O velho parecia uma vez mais tão dominado pela sua obstinada autoconfiança que esquecia completamente o respeito devido aos hóspedes. Continuou a empurrá-los para a porta do quarto, até que o hóspede do meio, ao chegar mesmo à porta, bateu ruidosamente o pé no chão, obrigando-o a deter-se. Levantando a mão e olhando igualmente para a mãe e filha, falou:

— Se me permitem, tenho a informá-los de que, devido às repugnantes condições desta casa e da família — e aqui cuspiu no chão, com ênfase eloquente, prescindo imediatamente do quarto. É claro que não pagarei um tostão pelos dias que aqui passei; muito pelo contrário, vou pensar seriamente em instaurar-lhes uma ação por perdas e danos, com base em argumentos que, podem crer, são susceptíveis de provas mais que suficientes.

Interrompeu-se, ficando a olhar em frente, como se esperasse qualquer coisa. Efetivamente, os dois companheiros entraram também na questão:

— E nós desistimos também do quarto. — A seguir, o hóspede do meio girou o puxador da porta e fechou-a com estrondo.

Cambaleante e tateando o caminho, o pai de Gregório deixou-se cair na cadeira. Quase parecia distendendo-se para a habitual sesta da noite, mas os espasmódicos movimentos da cabeça, que se revelavam incontroláveis, mostravam que não estava na disposição de dormir. Durante tudo aquilo, Gregório limitara-se a ficar quieto no mesmo sítio onde os hóspedes o tinham surpreendido. Não conseguia mover-se, em face do desapontamento e da derrocada dos seus projetos e também, quem sabe, devido à fraqueza resultante de vários dias sem comer. Com certo grau de certeza, temia que a qualquer momento a tensão geral se descarregasse num ataque à sua pessoa, e aguardava-o. Nem sequer assustou com o barulho que o violino, que escorregou do colo da mãe e caiu no chão. — Queridos pais - disse a irmã, batendo com a mão na mesa, à guisa de introito as coisas não podem continuar neste pé. Talvez não percebam o que se está a passar, ma eu percebo. Não pronunciarei o nome do meu irmão na presença desta criatura e, portanto, só digo isto: temos que ver-nos livres dela.
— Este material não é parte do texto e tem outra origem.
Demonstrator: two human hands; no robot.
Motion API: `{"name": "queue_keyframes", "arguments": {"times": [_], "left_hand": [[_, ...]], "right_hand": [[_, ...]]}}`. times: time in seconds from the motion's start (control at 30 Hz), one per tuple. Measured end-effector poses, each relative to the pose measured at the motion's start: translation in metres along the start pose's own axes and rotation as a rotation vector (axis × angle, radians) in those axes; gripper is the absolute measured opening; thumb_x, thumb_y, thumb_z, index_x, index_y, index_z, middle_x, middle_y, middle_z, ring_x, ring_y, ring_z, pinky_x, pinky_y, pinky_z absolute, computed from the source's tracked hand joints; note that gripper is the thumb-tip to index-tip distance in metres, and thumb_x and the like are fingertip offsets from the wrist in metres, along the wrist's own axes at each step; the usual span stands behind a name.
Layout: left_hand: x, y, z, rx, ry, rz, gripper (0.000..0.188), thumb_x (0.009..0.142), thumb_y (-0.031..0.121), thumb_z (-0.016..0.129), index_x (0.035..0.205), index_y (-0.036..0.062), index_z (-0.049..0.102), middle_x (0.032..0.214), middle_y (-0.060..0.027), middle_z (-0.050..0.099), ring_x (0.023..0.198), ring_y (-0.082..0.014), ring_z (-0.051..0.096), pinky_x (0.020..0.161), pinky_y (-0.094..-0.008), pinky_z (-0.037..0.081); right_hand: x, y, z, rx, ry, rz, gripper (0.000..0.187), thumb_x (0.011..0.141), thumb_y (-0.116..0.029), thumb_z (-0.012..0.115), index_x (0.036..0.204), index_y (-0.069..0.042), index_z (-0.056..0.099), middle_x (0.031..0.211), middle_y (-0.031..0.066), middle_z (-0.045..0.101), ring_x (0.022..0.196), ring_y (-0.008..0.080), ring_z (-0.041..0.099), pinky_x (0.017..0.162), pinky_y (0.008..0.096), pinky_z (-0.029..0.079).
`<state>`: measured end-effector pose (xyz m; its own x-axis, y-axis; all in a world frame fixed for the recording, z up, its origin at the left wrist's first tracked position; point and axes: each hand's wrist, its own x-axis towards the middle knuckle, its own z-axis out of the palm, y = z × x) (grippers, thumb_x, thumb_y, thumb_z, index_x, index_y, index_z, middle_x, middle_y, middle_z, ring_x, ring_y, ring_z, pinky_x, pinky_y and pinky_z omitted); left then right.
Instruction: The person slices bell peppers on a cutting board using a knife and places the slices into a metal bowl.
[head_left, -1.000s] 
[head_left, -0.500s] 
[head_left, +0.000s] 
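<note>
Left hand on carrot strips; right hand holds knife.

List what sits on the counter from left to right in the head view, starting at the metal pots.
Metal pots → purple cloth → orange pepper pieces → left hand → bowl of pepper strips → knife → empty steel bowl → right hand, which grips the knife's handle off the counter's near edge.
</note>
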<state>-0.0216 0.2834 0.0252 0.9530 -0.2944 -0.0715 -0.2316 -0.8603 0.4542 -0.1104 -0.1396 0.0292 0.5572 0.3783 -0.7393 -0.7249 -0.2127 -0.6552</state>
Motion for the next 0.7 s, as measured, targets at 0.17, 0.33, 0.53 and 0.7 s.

Tentávamos cuidar desse bicho e suportá-lo até onde era humanamente possível, e acho que ninguém tem seja o que for a censurar-nos. 


Ela tem toda a razão, disse o pai, de si para si. A mãe, que estava ainda em estado de choque por causa da falta de ar, começou a tossir em tom cavo, pondo a mão à frente da boca, comum olhar selvagem. 

A irmã correu para junto dela e amparou-lhe a testa. As palavras de Grete pareciam ter posto termo aos pensamentos errantes do pai. Endireitou-se na cadeira, tateando o boné da farda que estava junto aos pratos dos hóspedes, ainda na mesa, e, de vez em quando, olhava para a figura imóvel de Gregório.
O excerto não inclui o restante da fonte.